Ein anderer Fall, in dem wir niemals die Konfrontation suchen sollten, ist, wenn wir jemandem einen Gefallen tun, aber nichts zurückkommt. Wenn vorher nichts abgemacht war, kann jeder selbst entscheiden, ob er Gefallen erwidert oder nicht. Natürlich entscheiden wir auch auf dieser Basis, ob wir ihm in Zukunft weiterhin Gutes tun möchten.
Die Kunst liegt in der Art und Weise Konfrontation
Befinden wir eine Konfrontation für angebracht, heißt das nicht, dass wir eine Diskussion anfangen sollten. Dadurch kann nämlich ein Konflikt entstehen, in dem eine Person der anderen schadet. Wir sollten exzessive Aggression oder fehlende Bereitschaft zur Lösungsfindung also vermeiden.

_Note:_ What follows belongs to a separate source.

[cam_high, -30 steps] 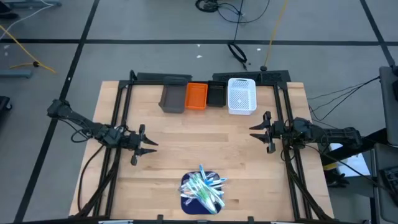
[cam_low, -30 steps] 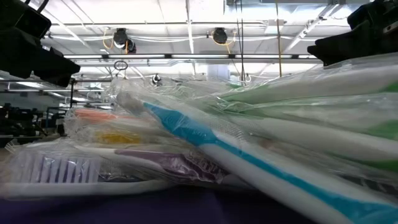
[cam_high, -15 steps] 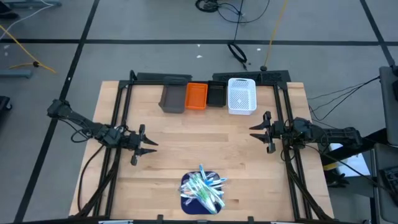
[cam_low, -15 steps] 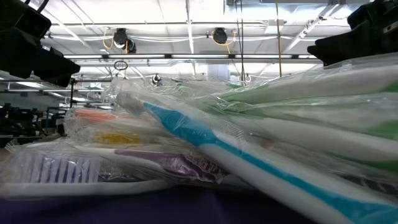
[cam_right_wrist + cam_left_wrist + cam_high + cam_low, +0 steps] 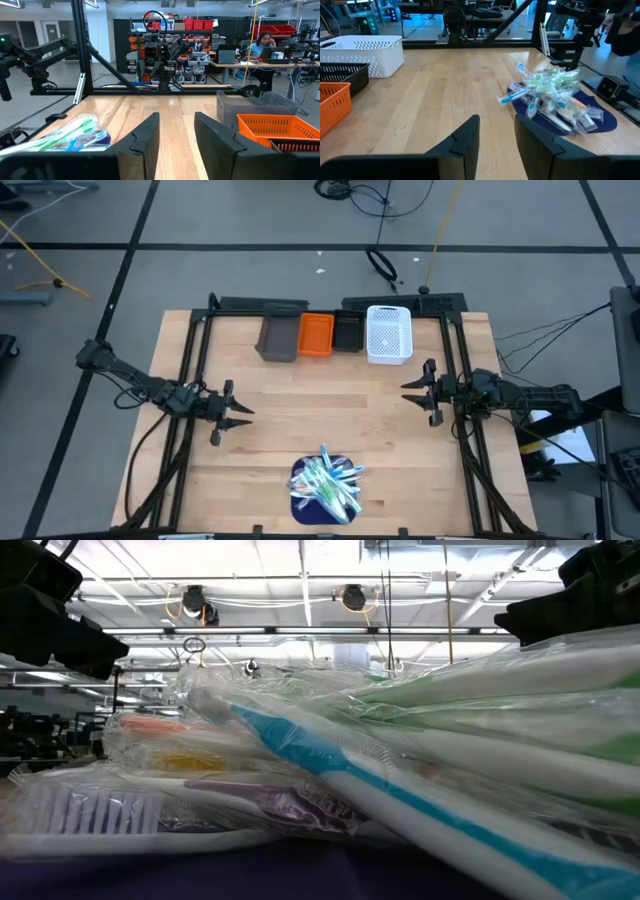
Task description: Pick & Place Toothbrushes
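Both my pincers just hovering over pale wood-grain table (image 5: pixel 330 415), nothing held. Left gripper (image 5: pixel 240 416) near left edge, dark fingers parted with narrow gap. Right gripper (image 5: pixel 411 392) near right edge, same narrow gap, empty. Toothbrushes (image 5: pixel 328 479) heaped on dark blue mat (image 5: pixel 300 484) at front edge: thin plastic sticks, crinkly clear wrappers, white, green, blue. Bins at back: grey bin (image 5: pixel 278 337), orange bin (image 5: pixel 316 335) slotted, black bin (image 5: pixel 348 332), white bin (image 5: pixel 388 333) perforated.

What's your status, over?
Left gripper and right gripper open, empty, hovering apart over the table. Toothbrushes piled on the blue mat, untouched. Nothing in the way.
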You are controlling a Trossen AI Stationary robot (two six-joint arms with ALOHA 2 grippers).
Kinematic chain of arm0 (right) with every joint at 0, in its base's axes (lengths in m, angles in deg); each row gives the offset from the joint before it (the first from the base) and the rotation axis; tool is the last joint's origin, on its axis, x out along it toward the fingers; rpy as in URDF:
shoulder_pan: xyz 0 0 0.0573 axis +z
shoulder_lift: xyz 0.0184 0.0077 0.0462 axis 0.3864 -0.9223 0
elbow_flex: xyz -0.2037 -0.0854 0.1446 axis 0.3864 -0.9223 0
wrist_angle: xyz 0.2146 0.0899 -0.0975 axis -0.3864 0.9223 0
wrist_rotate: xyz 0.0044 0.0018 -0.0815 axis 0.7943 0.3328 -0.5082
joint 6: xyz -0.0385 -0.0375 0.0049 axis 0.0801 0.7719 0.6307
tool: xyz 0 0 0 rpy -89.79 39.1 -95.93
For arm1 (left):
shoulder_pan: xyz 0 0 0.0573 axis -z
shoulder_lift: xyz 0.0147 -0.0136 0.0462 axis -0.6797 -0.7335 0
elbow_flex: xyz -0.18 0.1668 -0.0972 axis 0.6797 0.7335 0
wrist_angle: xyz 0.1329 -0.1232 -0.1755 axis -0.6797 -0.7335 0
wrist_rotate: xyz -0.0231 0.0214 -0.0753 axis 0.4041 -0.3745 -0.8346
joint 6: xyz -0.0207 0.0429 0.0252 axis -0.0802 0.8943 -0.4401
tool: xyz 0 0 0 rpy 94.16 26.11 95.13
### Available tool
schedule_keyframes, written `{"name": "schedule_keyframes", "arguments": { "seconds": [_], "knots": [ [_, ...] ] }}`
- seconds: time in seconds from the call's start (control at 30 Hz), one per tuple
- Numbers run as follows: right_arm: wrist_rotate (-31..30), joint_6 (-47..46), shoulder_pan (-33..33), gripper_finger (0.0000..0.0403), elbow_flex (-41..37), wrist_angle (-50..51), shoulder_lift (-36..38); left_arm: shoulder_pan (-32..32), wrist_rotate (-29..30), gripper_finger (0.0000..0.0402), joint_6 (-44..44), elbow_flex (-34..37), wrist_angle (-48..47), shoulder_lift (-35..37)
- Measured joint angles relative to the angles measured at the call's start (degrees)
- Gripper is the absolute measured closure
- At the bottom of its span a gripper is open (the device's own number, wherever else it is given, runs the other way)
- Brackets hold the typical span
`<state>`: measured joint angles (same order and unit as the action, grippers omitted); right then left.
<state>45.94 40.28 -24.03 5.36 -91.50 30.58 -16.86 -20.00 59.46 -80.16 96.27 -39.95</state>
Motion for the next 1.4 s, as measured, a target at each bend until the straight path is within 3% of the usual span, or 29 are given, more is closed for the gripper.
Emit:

Es ist immer besser, die Emotionen vor solch einer Situation abkühlen zu lassen. Wenn uns jemand verletzt, entsteht Frustration. Gleichzeitig kann das zu Wut führen; meistens aber macht es uns unfähig, die Situation verhältnismäßig einzuschätzen und ihr uns angemessen zu nähern. Deswegen ist es besser, sich vorher zu beruhigen.

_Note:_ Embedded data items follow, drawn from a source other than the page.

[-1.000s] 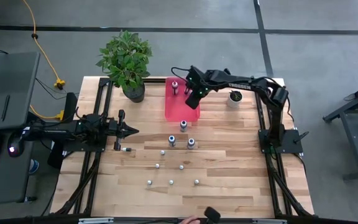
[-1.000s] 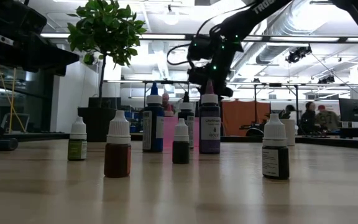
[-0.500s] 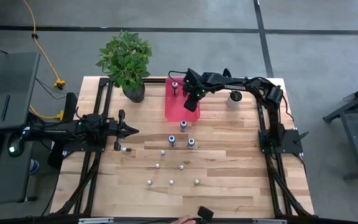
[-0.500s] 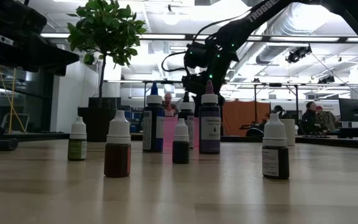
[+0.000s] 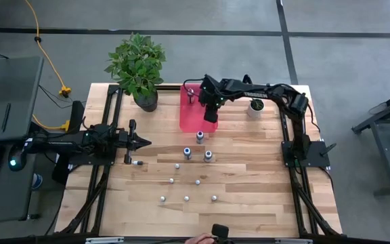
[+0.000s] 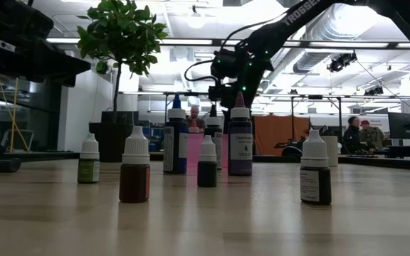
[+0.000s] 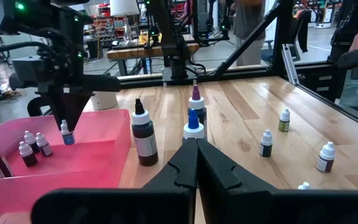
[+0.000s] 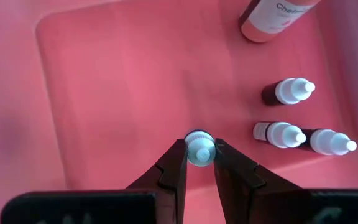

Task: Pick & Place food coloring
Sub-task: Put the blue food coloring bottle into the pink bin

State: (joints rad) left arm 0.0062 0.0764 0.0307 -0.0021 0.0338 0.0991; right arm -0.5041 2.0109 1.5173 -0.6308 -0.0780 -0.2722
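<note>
The right gripper [image 8: 199, 163] holds a small white-capped bottle [image 8: 199, 148] low over the pink tray [image 8: 104, 93], where four bottles already sit. About ten more wait on the tabletop [image 5: 249, 183]. The left gripper [image 5: 145, 143], closed and empty, waits at the tabletop's left.

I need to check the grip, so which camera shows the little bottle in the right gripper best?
The right wrist view: the small bottle sits capped between the right gripper fingers over the pink tray. The left wrist view shows it from the side; the high and low views hide it.

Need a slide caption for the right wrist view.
Right gripper holds a small bottle over the pink tray, four bottles already inside.
</note>
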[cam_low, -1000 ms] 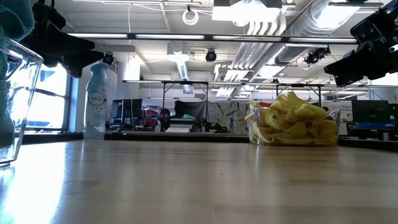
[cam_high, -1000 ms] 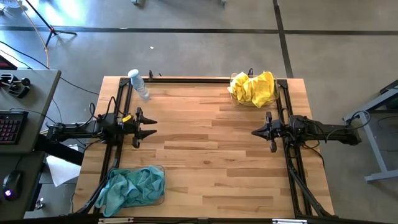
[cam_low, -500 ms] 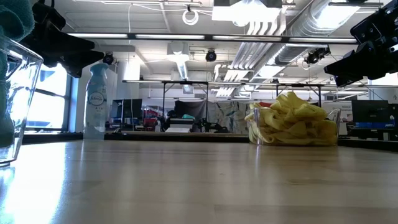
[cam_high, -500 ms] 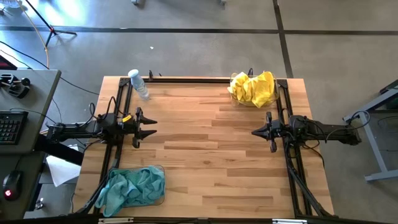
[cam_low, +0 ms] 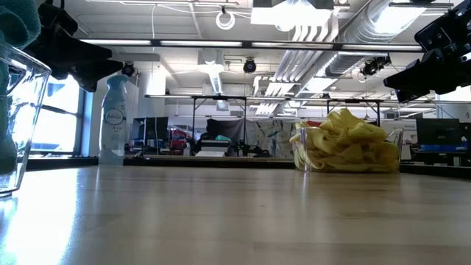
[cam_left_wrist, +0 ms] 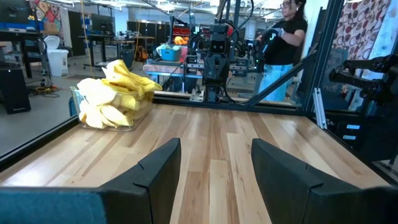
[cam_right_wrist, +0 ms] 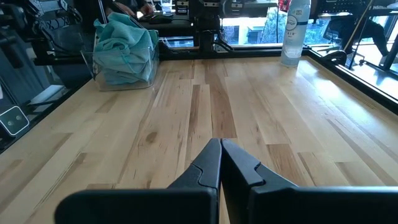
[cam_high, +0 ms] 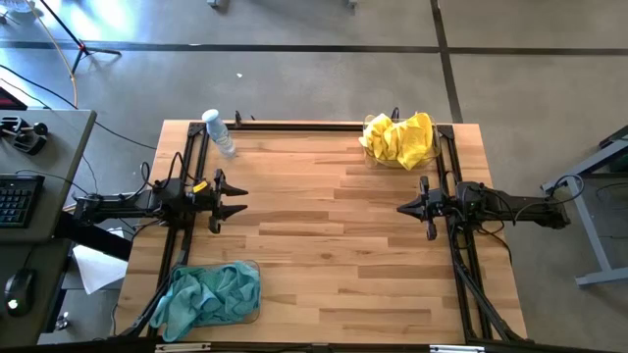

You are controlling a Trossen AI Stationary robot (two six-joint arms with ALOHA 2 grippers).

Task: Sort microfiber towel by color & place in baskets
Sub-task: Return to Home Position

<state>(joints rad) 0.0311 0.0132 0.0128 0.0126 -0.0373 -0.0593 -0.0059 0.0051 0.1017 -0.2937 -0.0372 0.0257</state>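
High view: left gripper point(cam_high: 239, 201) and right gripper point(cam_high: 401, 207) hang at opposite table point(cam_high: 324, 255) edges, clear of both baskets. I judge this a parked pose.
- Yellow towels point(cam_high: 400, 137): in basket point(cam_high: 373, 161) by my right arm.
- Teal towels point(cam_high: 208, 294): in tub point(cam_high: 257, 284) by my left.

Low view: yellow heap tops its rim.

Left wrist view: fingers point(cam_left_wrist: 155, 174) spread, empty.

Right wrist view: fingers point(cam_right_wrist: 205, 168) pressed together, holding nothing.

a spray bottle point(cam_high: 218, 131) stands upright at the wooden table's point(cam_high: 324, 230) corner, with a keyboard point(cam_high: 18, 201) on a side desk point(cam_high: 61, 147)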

Das nächste ist, unsere Beschwerde klar zu formulieren. Eine Erklärung zu geben, welches Leid uns zugefügt wurde und warum. Aufzuzeigen, was unsere Rechte, Vereinbarungen oder eigenen Prinzipien verletzt hat. Außerdem bitten oder verlangen wir nach Erklärung und, abhängig von der Situation, nach einer Entschuldigung oder einer Entschädigung für den verursachten Schaden. Das alles kann geschehen, ohne wütend zu werden. Nichts funktioniert besser als Logik, um diese Schwierigkeiten in den Griff zu kriegen. Auch wenn wir die Konfrontation suchen, heißt das also noch lange nicht, dass wir Schwerte und Rüstungen anlegen müssen.